Could you repeat the entries below word for word, leaving nothing out?

--------------------------------------------------

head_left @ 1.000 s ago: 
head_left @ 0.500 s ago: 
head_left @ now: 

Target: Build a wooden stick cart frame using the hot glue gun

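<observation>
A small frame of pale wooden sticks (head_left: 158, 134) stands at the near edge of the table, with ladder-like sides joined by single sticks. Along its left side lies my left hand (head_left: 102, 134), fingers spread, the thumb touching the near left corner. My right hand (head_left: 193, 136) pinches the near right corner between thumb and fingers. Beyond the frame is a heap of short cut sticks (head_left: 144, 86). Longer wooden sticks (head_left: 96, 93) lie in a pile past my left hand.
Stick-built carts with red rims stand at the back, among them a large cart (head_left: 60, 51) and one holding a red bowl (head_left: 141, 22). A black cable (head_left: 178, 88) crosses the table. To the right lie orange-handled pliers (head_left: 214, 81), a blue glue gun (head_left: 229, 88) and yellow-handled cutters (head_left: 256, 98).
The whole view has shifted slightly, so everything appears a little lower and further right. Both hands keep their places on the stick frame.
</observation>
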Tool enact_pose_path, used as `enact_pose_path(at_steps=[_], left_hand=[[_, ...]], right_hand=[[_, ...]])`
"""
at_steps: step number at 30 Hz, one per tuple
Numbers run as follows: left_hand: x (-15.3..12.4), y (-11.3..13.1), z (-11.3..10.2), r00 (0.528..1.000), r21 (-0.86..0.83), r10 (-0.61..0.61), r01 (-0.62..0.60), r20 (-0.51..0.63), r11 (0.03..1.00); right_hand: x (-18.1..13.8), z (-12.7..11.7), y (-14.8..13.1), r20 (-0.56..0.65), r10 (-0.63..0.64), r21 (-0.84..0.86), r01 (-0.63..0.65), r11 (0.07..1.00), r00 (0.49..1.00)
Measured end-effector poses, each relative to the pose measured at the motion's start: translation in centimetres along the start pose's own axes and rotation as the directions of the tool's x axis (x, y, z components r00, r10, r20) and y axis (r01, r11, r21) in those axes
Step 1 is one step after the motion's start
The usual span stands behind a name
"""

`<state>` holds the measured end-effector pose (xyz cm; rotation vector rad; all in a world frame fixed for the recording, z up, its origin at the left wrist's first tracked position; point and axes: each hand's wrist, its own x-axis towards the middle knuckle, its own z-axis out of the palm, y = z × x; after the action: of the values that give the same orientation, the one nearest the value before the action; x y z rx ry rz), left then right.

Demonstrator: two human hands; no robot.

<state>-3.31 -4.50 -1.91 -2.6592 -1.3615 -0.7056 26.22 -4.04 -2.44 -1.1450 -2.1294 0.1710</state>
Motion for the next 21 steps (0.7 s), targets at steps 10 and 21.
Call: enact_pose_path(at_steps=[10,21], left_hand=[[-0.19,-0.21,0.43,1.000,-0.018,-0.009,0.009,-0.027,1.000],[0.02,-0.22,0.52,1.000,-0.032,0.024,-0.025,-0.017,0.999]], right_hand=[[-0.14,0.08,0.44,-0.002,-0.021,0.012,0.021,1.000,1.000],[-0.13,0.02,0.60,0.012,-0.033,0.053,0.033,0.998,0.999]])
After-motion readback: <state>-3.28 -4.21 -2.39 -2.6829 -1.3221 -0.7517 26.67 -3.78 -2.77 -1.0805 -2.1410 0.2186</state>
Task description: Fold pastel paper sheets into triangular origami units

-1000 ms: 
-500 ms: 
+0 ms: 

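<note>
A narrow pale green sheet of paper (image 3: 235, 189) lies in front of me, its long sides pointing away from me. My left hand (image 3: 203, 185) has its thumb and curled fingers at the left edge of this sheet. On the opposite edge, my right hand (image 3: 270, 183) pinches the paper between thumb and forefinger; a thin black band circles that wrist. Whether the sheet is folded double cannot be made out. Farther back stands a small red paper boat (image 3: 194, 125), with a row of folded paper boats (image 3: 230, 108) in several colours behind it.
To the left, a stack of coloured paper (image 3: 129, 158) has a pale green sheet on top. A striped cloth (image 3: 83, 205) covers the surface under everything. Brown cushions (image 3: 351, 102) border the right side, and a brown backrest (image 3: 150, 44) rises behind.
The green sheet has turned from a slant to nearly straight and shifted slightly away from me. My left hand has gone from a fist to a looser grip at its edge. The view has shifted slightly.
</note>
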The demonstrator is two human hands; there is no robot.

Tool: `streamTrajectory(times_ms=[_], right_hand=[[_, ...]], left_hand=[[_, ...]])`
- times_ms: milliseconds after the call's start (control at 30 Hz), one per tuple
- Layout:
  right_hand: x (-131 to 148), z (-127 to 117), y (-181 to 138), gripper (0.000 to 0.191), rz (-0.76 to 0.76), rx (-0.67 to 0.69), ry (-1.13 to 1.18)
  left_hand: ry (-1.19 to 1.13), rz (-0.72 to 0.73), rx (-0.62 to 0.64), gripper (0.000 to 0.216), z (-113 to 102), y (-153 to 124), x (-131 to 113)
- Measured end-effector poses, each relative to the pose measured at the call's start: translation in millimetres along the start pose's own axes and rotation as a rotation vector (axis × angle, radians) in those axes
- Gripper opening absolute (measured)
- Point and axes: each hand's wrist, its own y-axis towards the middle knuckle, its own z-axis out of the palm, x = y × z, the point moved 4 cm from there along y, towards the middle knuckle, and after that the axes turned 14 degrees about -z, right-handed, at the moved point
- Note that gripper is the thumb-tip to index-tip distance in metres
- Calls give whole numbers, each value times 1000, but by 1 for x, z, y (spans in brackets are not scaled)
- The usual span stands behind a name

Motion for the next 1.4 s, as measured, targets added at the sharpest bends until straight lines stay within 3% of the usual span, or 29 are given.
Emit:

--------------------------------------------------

WRITTEN ANSWER:
head_left @ 1.000 s ago: 
head_left @ 0.500 s ago: 
head_left @ now: 

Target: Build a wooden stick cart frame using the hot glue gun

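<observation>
A small frame of pale wooden sticks (head_left: 158, 134) stands at the near edge of the table, with ladder-like sides joined by single sticks. Along its left side lies my left hand (head_left: 102, 134), fingers spread, the thumb touching the near left corner. My right hand (head_left: 193, 136) pinches the near right corner between thumb and fingers. Beyond the frame is a heap of short cut sticks (head_left: 144, 86). Longer wooden sticks (head_left: 96, 93) lie in a pile past my left hand.
Stick-built carts with red rims stand at the back, among them a large cart (head_left: 60, 51) and one holding a red bowl (head_left: 141, 22). A black cable (head_left: 178, 88) crosses the table. To the right lie orange-handled pliers (head_left: 214, 81), a blue glue gun (head_left: 229, 88) and yellow-handled cutters (head_left: 256, 98).
The whole view has shifted slightly, so everything appears a little lower and further right. Both hands keep their places on the stick frame.
</observation>
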Tool enact_pose_path, used as `enact_pose_path(at_steps=[_], left_hand=[[_, ...]], right_hand=[[_, ...]])`
"""
at_steps: step number at 30 Hz, one per tuple
Numbers run as follows: left_hand: x (-15.3..12.4), y (-11.3..13.1), z (-11.3..10.2), r00 (0.528..1.000), r21 (-0.86..0.83), r10 (-0.61..0.61), r01 (-0.62..0.60), r20 (-0.51..0.63), r11 (0.03..1.00); right_hand: x (-18.1..13.8), z (-12.7..11.7), y (-14.8..13.1), r20 (-0.56..0.65), r10 (-0.63..0.64), r21 (-0.84..0.86), r01 (-0.63..0.65), r11 (0.07..1.00), r00 (0.49..1.00)
Measured end-effector poses, each relative to the pose measured at the motion's start: translation in centimetres along the start pose's own axes and rotation as the directions of the tool's x axis (x, y, z components r00, r10, r20) and y axis (r01, r11, r21) in those axes
Step 1 is one step after the motion's start
The usual span stands behind a name
"""

`<state>` holds the measured end-effector pose (xyz cm; rotation vector rad; all in a world frame fixed for the recording, z up, its origin at the left wrist's first tracked position; point and axes: each hand's wrist, its own x-axis towards the middle knuckle, its own z-axis out of the palm, y = z × x; after the action: of the values that give the same orientation, the one nearest the value before the action; x y z rx ry rz), left then right.

Demonstrator: two human hands; no robot.

<state>-3.31 -4.50 -1.91 -2.6592 -1.3615 -0.7056 26.22 -4.04 -2.44 -1.1450 -2.1294 0.1710</state>
Motion for the next 21 steps (0.7 s), targets at steps 10 and 21.
Call: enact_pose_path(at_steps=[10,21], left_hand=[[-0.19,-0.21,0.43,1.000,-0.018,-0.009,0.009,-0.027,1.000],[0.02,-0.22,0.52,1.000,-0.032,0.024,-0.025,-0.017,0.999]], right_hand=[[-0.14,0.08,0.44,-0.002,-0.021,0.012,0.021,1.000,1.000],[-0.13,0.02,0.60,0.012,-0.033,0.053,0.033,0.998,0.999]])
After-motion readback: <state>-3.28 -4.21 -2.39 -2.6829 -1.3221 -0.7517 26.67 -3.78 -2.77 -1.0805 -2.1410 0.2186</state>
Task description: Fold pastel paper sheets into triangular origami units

-1000 ms: 
-500 ms: 
+0 ms: 

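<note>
A narrow pale green sheet of paper (image 3: 235, 189) lies in front of me, its long sides pointing away from me. My left hand (image 3: 203, 185) has its thumb and curled fingers at the left edge of this sheet. On the opposite edge, my right hand (image 3: 270, 183) pinches the paper between thumb and forefinger; a thin black band circles that wrist. Whether the sheet is folded double cannot be made out. Farther back stands a small red paper boat (image 3: 194, 125), with a row of folded paper boats (image 3: 230, 108) in several colours behind it.
To the left, a stack of coloured paper (image 3: 129, 158) has a pale green sheet on top. A striped cloth (image 3: 83, 205) covers the surface under everything. Brown cushions (image 3: 351, 102) border the right side, and a brown backrest (image 3: 150, 44) rises behind.
The green sheet has turned from a slant to nearly straight and shifted slightly away from me. My left hand has gone from a fist to a looser grip at its edge. The view has shifted slightly.
</note>
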The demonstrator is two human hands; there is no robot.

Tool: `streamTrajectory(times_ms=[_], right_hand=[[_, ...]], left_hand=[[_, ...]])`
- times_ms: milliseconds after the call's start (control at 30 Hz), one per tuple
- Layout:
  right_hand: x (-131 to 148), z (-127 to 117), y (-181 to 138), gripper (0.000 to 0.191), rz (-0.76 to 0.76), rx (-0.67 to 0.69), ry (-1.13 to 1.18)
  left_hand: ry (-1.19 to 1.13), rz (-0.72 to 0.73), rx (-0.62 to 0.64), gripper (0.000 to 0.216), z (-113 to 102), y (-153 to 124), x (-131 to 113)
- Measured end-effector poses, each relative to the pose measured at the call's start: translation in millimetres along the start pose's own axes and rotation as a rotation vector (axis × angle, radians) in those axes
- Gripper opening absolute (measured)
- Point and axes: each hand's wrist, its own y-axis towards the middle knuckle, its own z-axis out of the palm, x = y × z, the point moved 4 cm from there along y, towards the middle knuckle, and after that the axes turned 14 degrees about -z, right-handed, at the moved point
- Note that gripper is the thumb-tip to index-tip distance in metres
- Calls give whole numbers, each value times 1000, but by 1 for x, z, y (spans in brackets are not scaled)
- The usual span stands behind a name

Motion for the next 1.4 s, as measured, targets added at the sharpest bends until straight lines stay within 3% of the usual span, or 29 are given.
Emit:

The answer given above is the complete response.